Keza, birleşen davada, diğer bir istek kalemi ise, sitenin havuzunun ikmali için gerekli olan bedelin tahsiline yöneliktir. Yanlar arasında 2000/171 Esas sayılı davada, arsa sahibince havuzun yapımı için nama ifa talebinde bulunulduğu ve mahkemece bu istemin kabul edilerek nama ifaya izin verilmesinin yanında; ifanın sağlanabilmesi için avans niteliğinde 54.891.00 TL"nin arsa sahibine ödenmesine karar verilmiştir. Hüküm altına alınan bu bedelin avans niteliğinde olması nedeniyle arsa sahibince bedeli nama ifaya konu iş veya işlerin yapımında yetersiz kalması halinde bakiye kısmın bedelinin tahsili isteyebileceği açıktır.
Şu halde, mahkemece, onaylı projeler esas alınmak suretiyle ve havuz imali konusunda uzmanlığı bulunan bir bilirkişiden rapor alınarak, nama ifa kararının kesinleştiği tarihe, havuzun imali için geçebilecek sürenin eklenmesi ile bulunacak tarih itibariyle geçerli serbest piyasa rayiçleri esas alınarak, davacı arsa sahibinin daha önce avans olarak tahsil ettiği miktar dışında başkaca bedel talep edip edemeyeceği hususunun değerlendirilmesi gerekirken, yetersiz bilirkişi raporuna göre karar verilmesi yerinde olmamıştır.
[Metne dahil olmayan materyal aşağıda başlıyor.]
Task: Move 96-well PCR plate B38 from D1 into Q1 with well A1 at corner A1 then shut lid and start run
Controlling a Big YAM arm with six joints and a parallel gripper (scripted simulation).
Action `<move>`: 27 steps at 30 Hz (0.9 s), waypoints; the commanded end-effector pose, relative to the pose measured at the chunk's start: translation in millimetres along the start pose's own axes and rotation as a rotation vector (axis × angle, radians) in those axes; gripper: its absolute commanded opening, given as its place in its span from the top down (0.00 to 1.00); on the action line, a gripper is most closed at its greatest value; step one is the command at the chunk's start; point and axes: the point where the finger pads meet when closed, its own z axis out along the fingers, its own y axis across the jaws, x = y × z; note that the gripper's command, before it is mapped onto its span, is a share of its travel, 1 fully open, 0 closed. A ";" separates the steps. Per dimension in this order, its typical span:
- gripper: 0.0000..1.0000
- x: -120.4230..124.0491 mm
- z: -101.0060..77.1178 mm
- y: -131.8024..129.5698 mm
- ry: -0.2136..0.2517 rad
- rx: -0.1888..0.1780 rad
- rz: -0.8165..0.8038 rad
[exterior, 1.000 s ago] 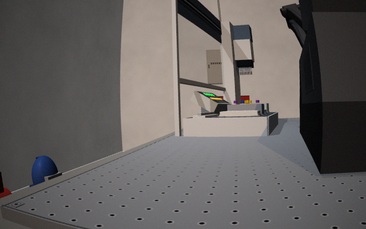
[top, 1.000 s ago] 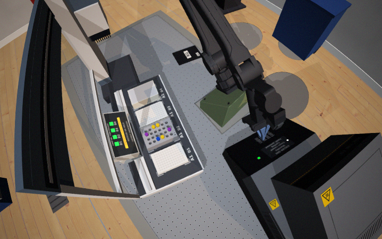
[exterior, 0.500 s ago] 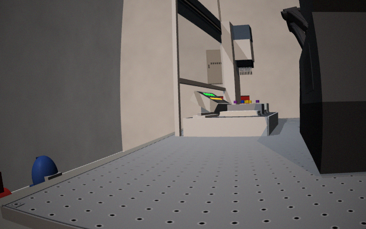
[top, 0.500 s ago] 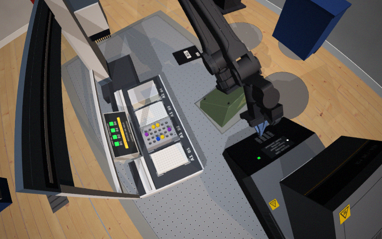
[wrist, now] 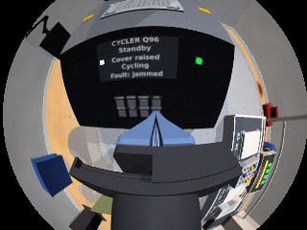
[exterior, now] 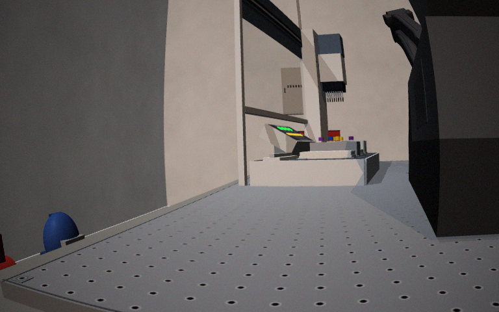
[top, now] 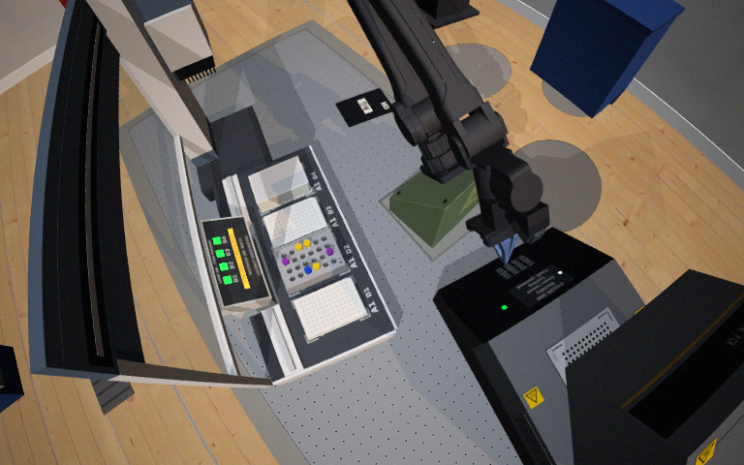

Son olarak, birleşen davada,sitenin yönetimi tarafından alınan kararla kuyu sondajı yapıldığı ve bu sebeple ortaya çıkan maliyetten yüklenicinin bağımsız bölümlerine isabet eden miktarın arsa sahibince ödendiği ileri sürülerek rücuen alacak talebinde bulunulmuşsa da; bu istemin sözleşme nedeniyle değil,site yönetimince yapılan giderlerden,halen edimlerini yerine getirmediği için yükleniciye tapu devri yapılmayan bağımsız bölümler için olduğu gözden kaçırılarak, bu istemin sözleşmede kararlaştırılmadığı gerekçesiyle reddine karar verilmesi hatalı olmuştur. Bu durumda, mahkemece, bu talep konusunda da işin esasına girilip inceleme yapılarak, sonucuna uygun bir karar verilmelidir.
Yukarıda açıklanan nedenlerle mahkeme kararının bozulması gerekmiştir.
SONUÇ:Yukarıda (1) numaralı bentte açıklanan nedenlerle, taraf vekillerinin diğer temyiz itirazlarının reddine; (2) ve (3) numaralı bentlerde yazılı nedenlerle taraf vekillerinin temyiz itirazlarının kabulü ile mahkeme kararının taraflar yararına BOZULMASINA, peşin alınan harçların istek halinde iadelerine, taraf vekilleri Yargıtay duruşmasında hazır bulunduğundan 1.100,00"er TL duruşma vekalet ücretinin birbirlerinden alınarak verilmesine, kararın tebliğinden itibaren 15 gün içerisinde karar düzeltme yolu açık olmak üzere, 28.11.2014 tarihinde oybirliğiyle karar verildi.